Okay.... the thing that most defines who I am is Christ. This is because he was the one who formed me, knew me from the dawn of time, loves me so flipping much that he died for me so I could be covered by his grace. How can I know these facts and not be completely transformed by his love? Yes I fail him. Daily. But every time I run back to him he always has his arms stretched wide open for me, waiting. It's absolutely mindboggling!
Now I guess that we've covered who I am we can move on to my passions and loves and hates and what-nots. I love joy... especially when it comes in the form of laughter. Just think about it, God could have created us as functional beings that just go round ticking boxes, but NO he gives us the ability to literally erupt with joy! Cool huh!? The things I find hilarious are pretty hard to pin-down - it's often the serendipitous moment with friends, when somebody reacts in a completely HYSTERICAL way! Or films (often kid films) which no matter how many times I watch over and over again I still collapse in hysterics. Because I love holding onto these moments I often quote them which again can send me back into floods of joyous guffaws! ha!
Another thing I love is relationship, my relationship with God, family and friends literally mean the world to me. It's fantastic to be surrounded by such a loving, supporting network of people; I have been so incredibly blessed!

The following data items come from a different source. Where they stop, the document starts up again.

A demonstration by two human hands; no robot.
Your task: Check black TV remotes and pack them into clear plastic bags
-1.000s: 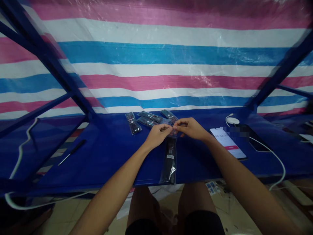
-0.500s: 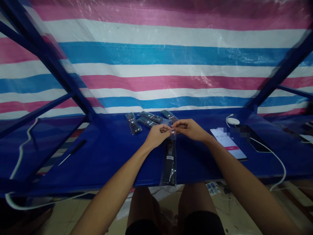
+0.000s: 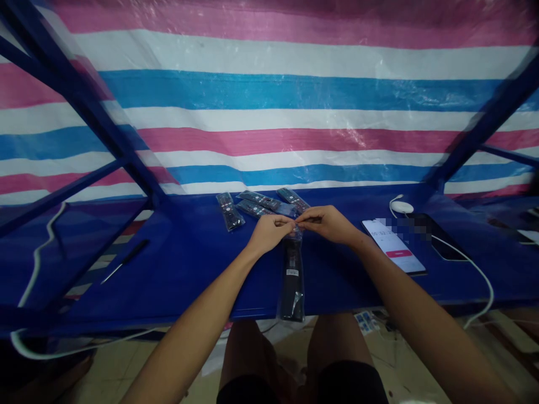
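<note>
A black remote control (image 3: 291, 280) lies back side up in a clear plastic bag (image 3: 298, 315) at the table's front edge, with a small white label on its back. At the bag's far end, my left hand (image 3: 272, 231) pinches the plastic from the left. From the right, my right hand (image 3: 326, 223) pinches the same end, its fingertips meeting those of the left. Just beyond my hands lie several other bagged remote controls (image 3: 261, 200), buttons up, some overlapping. One of these bagged remotes (image 3: 229, 212) lies apart on the left.
The blue table (image 3: 185, 269) carries a screwdriver (image 3: 126, 261) at left. On the right are a lit phone (image 3: 393, 247), a dark phone (image 3: 442, 241) and a white round charger (image 3: 402, 207) with its cable. Blue frame posts (image 3: 105, 132) and a striped sheet (image 3: 295, 92) stand behind.
My fingertips have drawn slightly closer together at the bag's end. Otherwise the bagged remote and the things around it lie nearly as before.
</note>
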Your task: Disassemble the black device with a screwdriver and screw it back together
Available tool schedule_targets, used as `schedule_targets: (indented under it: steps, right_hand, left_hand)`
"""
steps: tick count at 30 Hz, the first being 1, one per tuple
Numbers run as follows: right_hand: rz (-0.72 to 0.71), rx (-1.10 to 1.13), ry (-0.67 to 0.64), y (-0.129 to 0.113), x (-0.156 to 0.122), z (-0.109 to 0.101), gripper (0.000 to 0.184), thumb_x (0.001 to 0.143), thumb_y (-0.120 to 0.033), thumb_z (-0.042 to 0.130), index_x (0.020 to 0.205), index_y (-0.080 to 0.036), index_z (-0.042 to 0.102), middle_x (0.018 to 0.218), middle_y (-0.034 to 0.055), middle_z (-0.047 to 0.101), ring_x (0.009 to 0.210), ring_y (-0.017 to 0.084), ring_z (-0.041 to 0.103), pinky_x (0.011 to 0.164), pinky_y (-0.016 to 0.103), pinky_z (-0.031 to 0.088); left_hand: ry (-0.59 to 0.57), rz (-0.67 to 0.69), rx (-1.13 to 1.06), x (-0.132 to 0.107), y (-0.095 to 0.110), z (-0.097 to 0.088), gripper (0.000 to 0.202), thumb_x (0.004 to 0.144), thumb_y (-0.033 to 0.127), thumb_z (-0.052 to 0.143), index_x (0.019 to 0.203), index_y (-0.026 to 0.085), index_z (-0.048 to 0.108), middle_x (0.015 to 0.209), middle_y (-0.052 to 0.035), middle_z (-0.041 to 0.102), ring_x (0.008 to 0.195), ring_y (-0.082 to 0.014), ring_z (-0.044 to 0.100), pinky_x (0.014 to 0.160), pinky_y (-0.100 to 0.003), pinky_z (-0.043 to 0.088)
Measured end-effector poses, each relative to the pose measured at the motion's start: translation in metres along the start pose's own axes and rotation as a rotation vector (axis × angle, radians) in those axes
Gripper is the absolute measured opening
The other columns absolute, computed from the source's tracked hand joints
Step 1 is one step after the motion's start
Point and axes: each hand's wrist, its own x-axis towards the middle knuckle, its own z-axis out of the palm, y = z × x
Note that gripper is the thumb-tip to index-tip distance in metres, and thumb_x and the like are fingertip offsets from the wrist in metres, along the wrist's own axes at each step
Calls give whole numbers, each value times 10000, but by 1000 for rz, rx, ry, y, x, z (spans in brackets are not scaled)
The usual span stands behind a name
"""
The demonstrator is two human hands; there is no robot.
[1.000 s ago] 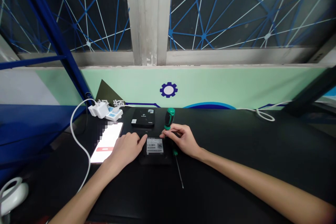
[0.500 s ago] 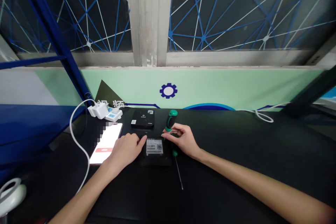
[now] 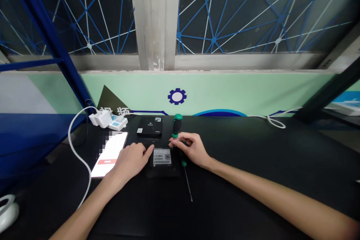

Music. Alright, I love good music, no brownie points for anyone who knows me to guess my favourite band: Switchfoot! Love their music, their incredible lyrics and the way they try and subtly share the incredibly message of Christ in such an inspirational way. If you haven't listened to them do!
Children. Not in a creepy way. I just find it so inspiring the way children are, still free from any of the labels that society wants to stick on them. I love their soaring imaginations, without the confines of practicality and their never-ending search for fun!
Now onto my hates. I hate the way our society makes people feel and act; like they have to tick a set of boxes to be beautiful, successful and happy. It literally disgusts me, because it often results in dissatisfied miserable individuals. I genuinely believe that society's hunger for these things is rooted in being lost in the darkness without knowing Christ. He is the only thing that can truly satisfy us, so those who don't know him feel like they have to cram it with other 'stuff' which will simply lead to a downward spiral of greed and disatisfaction, resulting in the worst fate possible, eternity without him! We need to share the light of Christ to all those who live in darkness, it's not called the Good News for nothing!
Well, this is me in a nut-shell. I have so many more loves, hates, flaws, issues etc. but I'm trying to let Christ transform me, which is definitely a journey!